Typically, the RaaS platform contains: basic services that describe the functionality of the robot; the ability to add and select user services; standardized communication protocol (e.g., Web Services Description Language, Simple Object Access Protocol, HTTP); integration with a computing environment and a database for performing complex calculations and storing information (Blokdyk, 2018). The last item in the first and most popular implementation of RaaS is represented by cloud computing services (from Amazon, Google, Microsoft, and other enterprizes). An exemplary description of the RaaS system's operation through the cloud is shown in Figure 1.
3. Historical Overview of RaaS Publications
This overview was done by searching with the keyword for “robot-as-a-service” in scientific databases. The purpose of this review is to give an idea of how progress in this area. In addition to a general overview of the technology, we look primarily at how authors integrate their work into the economy.

3.1. Robot as a Service in Cloud Computing, 2010
The most cited publication on the RaaS concept and one of the first publications to use this term (Chen et al., 2010). For a long time, the authors were engaged in service-oriented architecture and cloud computing together with Intel and Microsoft, and at that time, it was logical to resort to the dominant SOA approach with respect to RaaS.

In their understanding, RaaS should have all the functions presented in SOA: service provider, service broker, service client. That is, for each device there is a repository with downloadable services, all services are available for the client in a shared directory, and a new application can be created based on existing ones.

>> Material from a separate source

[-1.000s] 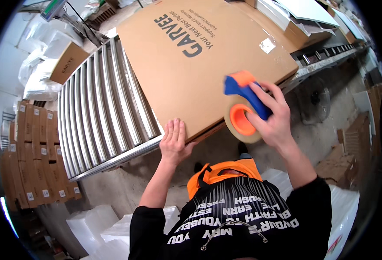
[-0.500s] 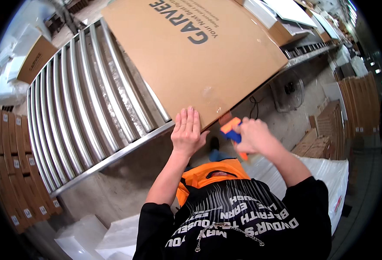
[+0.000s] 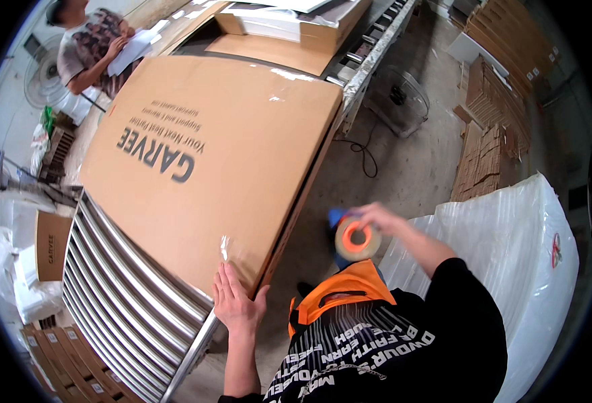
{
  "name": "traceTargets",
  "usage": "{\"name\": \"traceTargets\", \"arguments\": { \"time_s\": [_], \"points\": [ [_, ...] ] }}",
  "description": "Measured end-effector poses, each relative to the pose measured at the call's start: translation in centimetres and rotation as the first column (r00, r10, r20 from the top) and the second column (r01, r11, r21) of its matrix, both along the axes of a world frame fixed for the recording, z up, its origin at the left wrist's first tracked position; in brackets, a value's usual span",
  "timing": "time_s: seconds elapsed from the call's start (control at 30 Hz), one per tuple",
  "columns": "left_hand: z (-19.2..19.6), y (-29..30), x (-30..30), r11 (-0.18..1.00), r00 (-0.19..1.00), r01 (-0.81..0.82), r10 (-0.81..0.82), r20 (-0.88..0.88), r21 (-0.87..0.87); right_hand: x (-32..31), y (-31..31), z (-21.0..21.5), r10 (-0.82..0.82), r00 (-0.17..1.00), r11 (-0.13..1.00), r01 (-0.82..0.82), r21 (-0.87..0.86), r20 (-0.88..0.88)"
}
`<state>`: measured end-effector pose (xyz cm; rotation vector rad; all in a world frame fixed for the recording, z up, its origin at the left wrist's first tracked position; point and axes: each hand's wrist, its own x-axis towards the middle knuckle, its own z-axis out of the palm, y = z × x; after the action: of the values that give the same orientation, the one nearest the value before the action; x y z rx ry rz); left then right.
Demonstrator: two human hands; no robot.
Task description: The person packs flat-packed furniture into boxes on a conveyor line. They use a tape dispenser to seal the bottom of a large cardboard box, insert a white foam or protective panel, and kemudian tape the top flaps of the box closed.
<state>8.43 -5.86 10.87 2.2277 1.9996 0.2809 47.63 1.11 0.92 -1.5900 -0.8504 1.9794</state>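
A large flat brown cardboard box (image 3: 242, 134) with dark print lies on the conveyor. My left hand (image 3: 237, 305) rests on its near corner, fingers stretched out over the top and thumb apart at the edge. Clear tape (image 3: 225, 246) shines on the cardboard just past the fingertips. Off the box's right side, in the air, my right hand (image 3: 378, 218) grips a blue and orange tape dispenser (image 3: 347, 243). Its tan roll with an orange core faces up, and the hand covers part of the handle.
Metal rollers (image 3: 128, 282) run along the left. Beyond the box is an open carton (image 3: 319, 40). Another person (image 3: 91, 50) stands at the upper left holding white sheets. A floor fan (image 3: 398, 97) with a cable, stacked flat cardboard (image 3: 477, 161) and a plastic-wrapped stack (image 3: 504, 248) are on the right.
The view has turned, bringing the other person into sight. My left hand stays at the box's corner. The dispenser has turned in my right hand and its roll now shows.
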Motion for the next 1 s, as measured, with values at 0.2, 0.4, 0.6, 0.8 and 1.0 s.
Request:
{"name": "traceTargets", "arguments": {
  "time_s": [0.2, 0.4, 0.6, 0.8, 1.0],
  "points": [
    [1.8, 15.2, 14.5, 0.923, 0.924, 0.373, -0.379, 0.054, 0.095, 15.5, 12.6, 2.6, -0.34, 0.79, 0.933, 0.353, -0.075, -0.511],
    [-1.5, 28.3, 24.5, 0.935, 0.938, 0.343, -0.346, -0.013, -0.09, 19.1, 24.3, 2.6, -0.348, 0.724, 0.931, 0.342, -0.129, -0.596],
    [-2.8, 30.2, 26.0, 0.936, 0.945, 0.279, -0.308, -0.114, -0.213, 19.0, 37.4, 2.8, 0.014, 0.874, 0.999, 0.009, 0.046, -0.485],
    [-2.9, 30.3, 25.7, 0.935, 0.948, 0.308, -0.316, -0.023, -0.174, 16.6, 35.9, 3.7, 0.685, 0.71, 0.726, -0.644, 0.242, -0.163],
    [-2.0, 32.1, 25.2, 0.981, 0.808, 0.18, -0.107, 0.58, -0.069, 9.4, 13.8, 3.6, 0.22, 0.892, 0.945, -0.095, 0.314, -0.394]
  ]
}}
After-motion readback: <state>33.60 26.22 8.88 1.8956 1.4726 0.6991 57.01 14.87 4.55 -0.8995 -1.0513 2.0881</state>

As a result, the RaaS unit is a robot for which all the described functions are implemented, and access to them is in the cloud. The cloud is the provider, and the broker is an interactive shell that allows us to view and select any of the services. Interaction between units occurs through a standard interface (WiFi, Bluetooth), and between services through a Web Services Description Language. The authors devote much time to their RaaS prototype on Arduino, Intel, and Lego NXT boards and show how such an architecture can be ported to various platforms (Java on Linux, C#, and Visual Programming Language on Windows).

3.2. Internet of Intelligent Things and Robot as a Service, 2013
This article is from the same authors (Chen and Hu, 2013) and it presents a more extended concept of RaaS focused on the Internet of Things (IoT). The authors emphasize a critical feature of RaaS: they note the cyclical nature of the changes in centralized and decentralized paradigms for constructing such systems. Noting the disadvantages of decentralization, the authors nevertheless explain that decentralized elements are needed to increase the centralized system's reliability. Among the typical narrow points for RaaS systems, they present scalability, service orientation, security, adaptability to changes, and fault tolerance.
4. Discussion
As we can see, when it comes to building Robot as-a-Service systems, the SOA concept based on cloud computing is practically the only one that is being researched and implemented. The difference is only in the details of the RaaS implementation, such as various communication protocols.

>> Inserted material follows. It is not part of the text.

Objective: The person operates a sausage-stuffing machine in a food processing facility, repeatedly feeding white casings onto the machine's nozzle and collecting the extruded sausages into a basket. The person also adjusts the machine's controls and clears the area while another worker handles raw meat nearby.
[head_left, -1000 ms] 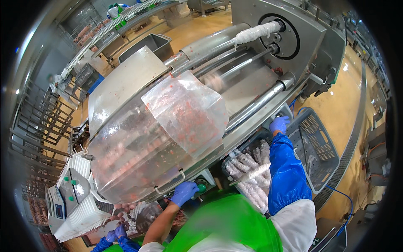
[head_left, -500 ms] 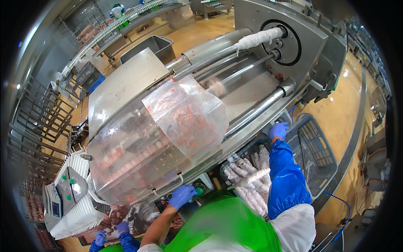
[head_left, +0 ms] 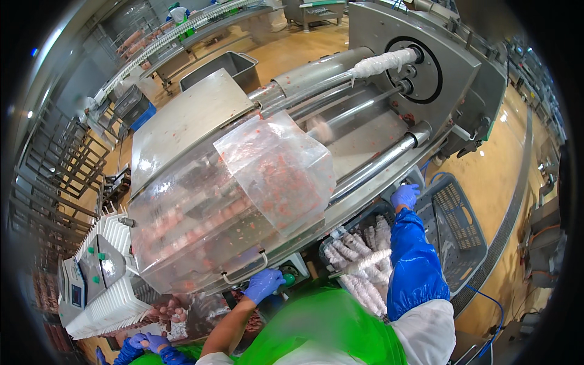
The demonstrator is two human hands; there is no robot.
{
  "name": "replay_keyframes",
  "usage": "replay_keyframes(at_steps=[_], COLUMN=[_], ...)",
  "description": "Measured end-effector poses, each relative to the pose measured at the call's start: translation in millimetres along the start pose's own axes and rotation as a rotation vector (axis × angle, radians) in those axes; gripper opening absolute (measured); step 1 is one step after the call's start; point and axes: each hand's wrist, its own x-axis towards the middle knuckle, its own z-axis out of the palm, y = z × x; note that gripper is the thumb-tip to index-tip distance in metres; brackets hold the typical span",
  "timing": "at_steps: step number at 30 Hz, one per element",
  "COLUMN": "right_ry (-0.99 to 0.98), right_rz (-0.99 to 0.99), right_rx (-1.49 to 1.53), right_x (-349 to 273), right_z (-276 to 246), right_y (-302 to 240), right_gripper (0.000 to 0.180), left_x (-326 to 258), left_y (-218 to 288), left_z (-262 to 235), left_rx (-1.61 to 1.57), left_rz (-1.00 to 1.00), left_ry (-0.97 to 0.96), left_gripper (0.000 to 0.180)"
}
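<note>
My gloved left hand is at the front edge of a large steel sausage machine. Its fingers are bent closed against a round green knob. Farther right, my gloved right hand, in a blue sleeve, is closed on a small part at the machine's front edge; the fingers hide that part. Bunched white casings fill a grey basket between my arms. Another pleated white casing sits on a rod at the far right of the machine. A clear cover shows pink sausage links inside.
A plastic sheet spotted with meat lies over the cover. A grey perforated crate stands right of my right arm. At lower left, a co-worker's gloved hands are near sausages and a white-finned conveyor.
The whole view has shifted slightly, so the machine lies a little farther right and lower. My hands keep their places. The co-worker's hands have come together, away from the sausages.
</note>
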Motion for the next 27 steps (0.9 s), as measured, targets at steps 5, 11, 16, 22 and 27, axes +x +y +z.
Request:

The overall architecture remains highly centralized, despite attempts to introduce decentralized elements. This is, in our opinion, a critical place for the implementation of RaaS systems. Studies show (Cummings, 2015) that decentralization reduces the computational burden on the agent management system and allows us to connect more devices than a centralized one. Moreover, large cloud services are highly centralized structures, which can adversely affect the security of RaaS systems. In the event of a center failure or hacking, the multi-agent system of robots will simply cease its activity at best. The worst-case scenario involves taking control of robots and devices and subsequent misconduct.